[Opening DATA section]
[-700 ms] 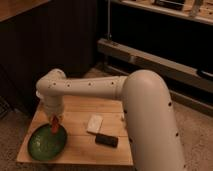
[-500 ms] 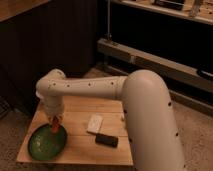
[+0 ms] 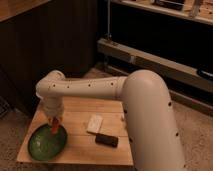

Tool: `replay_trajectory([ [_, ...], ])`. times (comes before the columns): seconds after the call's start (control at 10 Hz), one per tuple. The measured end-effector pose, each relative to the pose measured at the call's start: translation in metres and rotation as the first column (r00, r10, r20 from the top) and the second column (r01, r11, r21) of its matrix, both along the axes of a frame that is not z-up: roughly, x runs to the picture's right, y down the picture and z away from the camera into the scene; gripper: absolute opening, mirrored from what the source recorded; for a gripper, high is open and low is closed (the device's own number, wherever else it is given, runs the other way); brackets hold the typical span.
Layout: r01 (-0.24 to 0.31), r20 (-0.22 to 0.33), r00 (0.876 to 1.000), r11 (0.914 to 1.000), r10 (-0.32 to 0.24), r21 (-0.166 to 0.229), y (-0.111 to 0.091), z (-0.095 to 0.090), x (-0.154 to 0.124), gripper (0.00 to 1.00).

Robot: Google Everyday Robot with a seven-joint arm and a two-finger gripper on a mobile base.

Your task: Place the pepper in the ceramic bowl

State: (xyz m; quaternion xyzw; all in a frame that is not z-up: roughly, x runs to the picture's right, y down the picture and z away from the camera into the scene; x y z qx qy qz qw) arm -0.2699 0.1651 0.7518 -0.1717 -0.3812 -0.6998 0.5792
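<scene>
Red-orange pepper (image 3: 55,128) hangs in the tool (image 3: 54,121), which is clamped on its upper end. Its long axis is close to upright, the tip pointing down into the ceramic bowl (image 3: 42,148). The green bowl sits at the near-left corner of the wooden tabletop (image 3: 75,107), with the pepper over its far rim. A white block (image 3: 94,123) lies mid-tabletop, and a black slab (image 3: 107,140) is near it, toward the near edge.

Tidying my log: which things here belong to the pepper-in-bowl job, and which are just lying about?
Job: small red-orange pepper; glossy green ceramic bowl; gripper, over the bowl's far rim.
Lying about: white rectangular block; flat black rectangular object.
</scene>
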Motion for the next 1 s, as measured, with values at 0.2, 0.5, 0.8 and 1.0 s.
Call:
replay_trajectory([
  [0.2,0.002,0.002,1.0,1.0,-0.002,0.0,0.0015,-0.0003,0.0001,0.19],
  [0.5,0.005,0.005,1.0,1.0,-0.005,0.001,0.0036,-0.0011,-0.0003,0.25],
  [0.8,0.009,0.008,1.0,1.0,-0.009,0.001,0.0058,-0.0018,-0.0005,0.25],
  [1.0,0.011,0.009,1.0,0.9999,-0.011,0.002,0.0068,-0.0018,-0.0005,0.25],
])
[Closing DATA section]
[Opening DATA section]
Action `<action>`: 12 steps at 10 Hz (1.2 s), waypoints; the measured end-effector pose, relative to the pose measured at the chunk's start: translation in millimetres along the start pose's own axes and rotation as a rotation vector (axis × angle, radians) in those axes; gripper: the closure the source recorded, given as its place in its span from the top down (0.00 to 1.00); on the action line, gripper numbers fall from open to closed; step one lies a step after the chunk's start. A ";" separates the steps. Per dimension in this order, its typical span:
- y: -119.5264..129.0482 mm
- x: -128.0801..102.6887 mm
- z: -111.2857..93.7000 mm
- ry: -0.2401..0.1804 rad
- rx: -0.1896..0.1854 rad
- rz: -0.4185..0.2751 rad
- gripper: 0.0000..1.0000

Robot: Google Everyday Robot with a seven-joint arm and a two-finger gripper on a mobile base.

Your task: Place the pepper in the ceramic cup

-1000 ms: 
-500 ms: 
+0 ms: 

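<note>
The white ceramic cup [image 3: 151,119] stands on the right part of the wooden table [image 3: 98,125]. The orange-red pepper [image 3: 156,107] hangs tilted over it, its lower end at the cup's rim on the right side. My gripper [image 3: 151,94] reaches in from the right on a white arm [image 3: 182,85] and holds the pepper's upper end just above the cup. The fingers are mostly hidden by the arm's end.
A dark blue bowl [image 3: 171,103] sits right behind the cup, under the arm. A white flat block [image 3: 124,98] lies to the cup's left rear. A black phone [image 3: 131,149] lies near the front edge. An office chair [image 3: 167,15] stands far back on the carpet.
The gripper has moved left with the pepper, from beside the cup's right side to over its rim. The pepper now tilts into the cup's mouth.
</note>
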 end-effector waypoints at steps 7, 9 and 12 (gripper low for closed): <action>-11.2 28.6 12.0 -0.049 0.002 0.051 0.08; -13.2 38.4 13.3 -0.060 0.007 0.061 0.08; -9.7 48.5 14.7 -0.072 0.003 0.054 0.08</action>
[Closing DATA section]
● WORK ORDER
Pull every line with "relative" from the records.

● THE COMPLETED TASK
Tool: `replay_trajectory([ [_, ...], ])`. times (comes before the columns): seconds after the call's start (control at 10 Hz), one per tuple. The measured end-effector pose, each relative to the pose measured at the call's start: translation in metres and rotation as the first column (r00, r10, r20 from the top) and the second column (r01, r11, r21) of its matrix, both along the axes of a frame that is not z-up: roughly, x runs to the picture's right, y down the picture and z away from the camera into the scene; gripper: absolute opening, mirrored from what the source recorded; for a gripper, high is open and low is closed (the device's own number, wherever else it is given, runs the other way); brackets hold the typical span.
Action `<action>`: 12 steps at 10 Hz (1.2 s), waypoints; the measured end-effector pose, relative to the pose measured at the chunk's start: translation in millimetres along the start pose's own axes and rotation as a rotation vector (axis × angle, radians) in those axes; gripper: the closure the source recorded, given as its place in its span from the top down (0.00 to 1.00); on the action line, gripper numbers fall from open to closed; step one lies a step after the chunk's start. A ";" separates the steps. Per dimension in this order, its typical span:

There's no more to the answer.